You need the 4 because the DW test can result in a score of 0 to 4. Therefore, to draw the line from reject - inconclusive - accept - inconclusive - reject as gan drew it, you need to set the boundaries. The boundary from reject to inconclusive is the DL. So 0 to DL 0 -> reject the null. Then from DL to DU you cannot reject or accept the null. Within DU and 4-DU you accept the null, 4-DU to 4-DL you cannot do both again and from 4-DL to 4 you reject it. Say DL is 0,8 and DU is 1,2. (bad example in real life but just to make the point) Then: 0 to 0,8 -> reject 0,8 to 1,2 -> inconclusive 1,2 to (4 - 1,2 = 2,8) -> accept 2,8 to 3,2 -> inconclusive 3,2 to 4 -> reject the null. 4 comes from 2(1-r) and since r can be -1 to +1 your outcome can vary from 2(1-1) = 0 to 2(1–1) = 4 Hope this helps.

Should we know how to calculate dl and du from the tables? If so which table do we use? Thanks.

dl and du are in the tables, under critical values of the durbin watson statistic, surprisingly enough. Yes, you need to know how to use the table, and how many degrees of freedom to look for.

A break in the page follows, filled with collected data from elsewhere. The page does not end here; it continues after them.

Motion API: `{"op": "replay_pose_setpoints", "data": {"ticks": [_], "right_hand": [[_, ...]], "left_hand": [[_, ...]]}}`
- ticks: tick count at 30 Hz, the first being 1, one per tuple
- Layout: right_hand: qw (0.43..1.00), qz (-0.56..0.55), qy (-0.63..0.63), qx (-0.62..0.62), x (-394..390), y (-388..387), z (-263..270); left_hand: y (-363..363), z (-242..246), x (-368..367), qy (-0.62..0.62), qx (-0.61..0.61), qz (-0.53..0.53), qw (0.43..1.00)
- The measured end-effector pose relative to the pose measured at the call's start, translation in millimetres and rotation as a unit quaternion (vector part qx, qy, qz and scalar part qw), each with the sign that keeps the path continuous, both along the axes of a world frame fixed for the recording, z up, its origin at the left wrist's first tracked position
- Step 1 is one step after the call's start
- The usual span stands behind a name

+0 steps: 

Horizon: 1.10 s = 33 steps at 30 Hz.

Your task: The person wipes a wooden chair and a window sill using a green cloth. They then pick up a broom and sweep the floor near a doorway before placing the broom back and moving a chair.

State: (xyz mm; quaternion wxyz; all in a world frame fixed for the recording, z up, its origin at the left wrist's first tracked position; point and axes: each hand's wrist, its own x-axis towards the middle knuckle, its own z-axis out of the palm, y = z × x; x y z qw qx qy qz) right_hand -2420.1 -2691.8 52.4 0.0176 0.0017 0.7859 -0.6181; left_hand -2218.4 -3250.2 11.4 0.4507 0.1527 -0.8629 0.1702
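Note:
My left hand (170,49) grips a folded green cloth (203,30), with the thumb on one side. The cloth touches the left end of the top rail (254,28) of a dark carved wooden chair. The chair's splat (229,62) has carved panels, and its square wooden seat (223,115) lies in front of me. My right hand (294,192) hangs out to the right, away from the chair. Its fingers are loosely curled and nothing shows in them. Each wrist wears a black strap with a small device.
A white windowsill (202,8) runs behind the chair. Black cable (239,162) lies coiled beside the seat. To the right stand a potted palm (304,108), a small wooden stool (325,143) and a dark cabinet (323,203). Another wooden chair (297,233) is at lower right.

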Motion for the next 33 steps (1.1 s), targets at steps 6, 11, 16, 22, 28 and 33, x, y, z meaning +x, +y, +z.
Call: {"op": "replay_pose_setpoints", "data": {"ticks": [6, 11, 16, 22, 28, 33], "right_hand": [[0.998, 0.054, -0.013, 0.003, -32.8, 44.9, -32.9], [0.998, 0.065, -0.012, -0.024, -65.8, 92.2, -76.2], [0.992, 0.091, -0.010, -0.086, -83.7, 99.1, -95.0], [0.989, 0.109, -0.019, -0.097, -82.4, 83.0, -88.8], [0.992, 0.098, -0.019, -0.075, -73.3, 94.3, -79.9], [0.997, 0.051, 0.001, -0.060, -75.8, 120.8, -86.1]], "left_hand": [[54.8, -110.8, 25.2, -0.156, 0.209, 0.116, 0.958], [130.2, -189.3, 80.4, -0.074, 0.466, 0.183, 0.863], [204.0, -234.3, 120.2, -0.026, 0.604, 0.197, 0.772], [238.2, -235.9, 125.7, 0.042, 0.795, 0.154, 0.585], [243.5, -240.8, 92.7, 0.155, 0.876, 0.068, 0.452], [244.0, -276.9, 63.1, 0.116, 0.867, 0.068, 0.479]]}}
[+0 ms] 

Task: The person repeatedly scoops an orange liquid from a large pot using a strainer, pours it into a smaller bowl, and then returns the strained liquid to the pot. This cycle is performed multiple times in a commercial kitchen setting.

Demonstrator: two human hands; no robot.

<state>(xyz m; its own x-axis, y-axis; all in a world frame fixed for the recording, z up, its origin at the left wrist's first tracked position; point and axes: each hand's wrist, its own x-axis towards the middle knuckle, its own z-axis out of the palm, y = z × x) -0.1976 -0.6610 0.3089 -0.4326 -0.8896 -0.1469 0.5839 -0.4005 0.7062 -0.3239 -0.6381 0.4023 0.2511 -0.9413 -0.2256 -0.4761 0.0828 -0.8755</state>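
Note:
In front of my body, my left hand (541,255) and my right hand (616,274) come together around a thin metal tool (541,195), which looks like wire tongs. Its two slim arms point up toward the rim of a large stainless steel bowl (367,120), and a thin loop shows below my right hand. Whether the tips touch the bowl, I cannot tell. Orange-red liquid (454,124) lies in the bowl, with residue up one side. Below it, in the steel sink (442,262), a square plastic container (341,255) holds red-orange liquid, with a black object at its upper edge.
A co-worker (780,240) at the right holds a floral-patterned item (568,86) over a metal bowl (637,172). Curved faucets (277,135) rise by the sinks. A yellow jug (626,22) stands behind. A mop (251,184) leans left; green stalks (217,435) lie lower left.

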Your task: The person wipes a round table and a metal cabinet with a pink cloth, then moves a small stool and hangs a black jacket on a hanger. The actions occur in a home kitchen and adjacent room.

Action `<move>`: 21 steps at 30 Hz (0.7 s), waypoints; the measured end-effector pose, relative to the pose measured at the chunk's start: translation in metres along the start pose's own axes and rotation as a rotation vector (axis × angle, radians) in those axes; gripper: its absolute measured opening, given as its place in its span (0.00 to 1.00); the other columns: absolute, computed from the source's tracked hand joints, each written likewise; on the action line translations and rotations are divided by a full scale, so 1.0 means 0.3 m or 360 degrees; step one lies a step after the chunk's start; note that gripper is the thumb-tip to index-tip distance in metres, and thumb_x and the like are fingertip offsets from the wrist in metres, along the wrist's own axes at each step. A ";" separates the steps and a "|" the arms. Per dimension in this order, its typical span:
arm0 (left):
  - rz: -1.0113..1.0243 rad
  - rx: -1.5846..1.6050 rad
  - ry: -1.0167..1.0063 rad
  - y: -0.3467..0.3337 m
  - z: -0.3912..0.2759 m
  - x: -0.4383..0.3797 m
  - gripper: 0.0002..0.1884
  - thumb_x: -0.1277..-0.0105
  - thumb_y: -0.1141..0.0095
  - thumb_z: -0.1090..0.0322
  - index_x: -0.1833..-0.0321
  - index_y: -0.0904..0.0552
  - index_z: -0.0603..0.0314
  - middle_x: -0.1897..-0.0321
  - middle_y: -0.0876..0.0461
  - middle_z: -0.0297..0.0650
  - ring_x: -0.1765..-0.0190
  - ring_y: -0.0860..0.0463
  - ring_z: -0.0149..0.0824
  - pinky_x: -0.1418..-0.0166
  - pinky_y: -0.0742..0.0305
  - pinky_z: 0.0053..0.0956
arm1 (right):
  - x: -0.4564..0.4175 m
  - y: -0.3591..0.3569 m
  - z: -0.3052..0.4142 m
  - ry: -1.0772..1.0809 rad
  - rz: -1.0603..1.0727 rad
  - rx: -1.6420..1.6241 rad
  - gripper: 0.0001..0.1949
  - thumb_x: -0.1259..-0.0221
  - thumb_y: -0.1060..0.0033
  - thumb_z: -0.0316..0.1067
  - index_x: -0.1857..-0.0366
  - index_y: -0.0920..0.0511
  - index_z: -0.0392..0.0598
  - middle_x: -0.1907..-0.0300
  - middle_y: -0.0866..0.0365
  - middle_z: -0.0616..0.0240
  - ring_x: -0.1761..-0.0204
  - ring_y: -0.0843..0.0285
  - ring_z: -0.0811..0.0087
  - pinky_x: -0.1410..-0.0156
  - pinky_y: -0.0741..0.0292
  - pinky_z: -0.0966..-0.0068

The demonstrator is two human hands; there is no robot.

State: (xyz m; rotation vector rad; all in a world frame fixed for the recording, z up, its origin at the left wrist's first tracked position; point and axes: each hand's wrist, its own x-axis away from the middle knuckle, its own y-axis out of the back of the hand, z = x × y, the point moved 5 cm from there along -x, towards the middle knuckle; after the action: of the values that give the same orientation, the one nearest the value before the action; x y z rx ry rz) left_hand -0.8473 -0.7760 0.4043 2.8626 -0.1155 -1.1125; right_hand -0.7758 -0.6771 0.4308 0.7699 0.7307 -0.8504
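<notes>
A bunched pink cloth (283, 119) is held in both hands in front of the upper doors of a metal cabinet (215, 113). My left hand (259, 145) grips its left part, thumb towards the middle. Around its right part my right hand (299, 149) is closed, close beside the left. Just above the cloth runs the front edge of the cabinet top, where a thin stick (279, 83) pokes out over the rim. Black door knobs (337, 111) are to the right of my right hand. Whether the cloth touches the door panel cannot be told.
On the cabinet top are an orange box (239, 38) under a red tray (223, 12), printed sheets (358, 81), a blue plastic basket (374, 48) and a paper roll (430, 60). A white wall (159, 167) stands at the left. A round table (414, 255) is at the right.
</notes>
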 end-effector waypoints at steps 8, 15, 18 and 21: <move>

Simple enough. Thanks chrismaths.

2009 los 12g: discuss types of heteroskadastity and the effects of heteroskedastity and serial correlation on statistical inference. It says basically to know about durban Watson above I think - def doesn’t say calculate - but why all of these formulas in the book? It doesn’t even say ‘interpret’ - so all of the above seems excessive, or am I reading this los wrong, or has it changed since last year?

I don’t think you’d need to calculate the DW stat. I am expecting it to be given.

You will not have to “calculate” it, nor will you be given a separate DW table. If you see a question on the exam, the DW stat will be given, and it will be obviously significant. The main points you need to know is that the presence of autocorrelation will not affect the biasedness or consistency of the estimators, but it will render them inefficient. The std. errors will be downwardly biased, R^2 will likely be overstated, and significance tests will be misleading. If using for predictive purposes only, the problem is not very dire, but if using the model for inferences, spurious results can easily occur.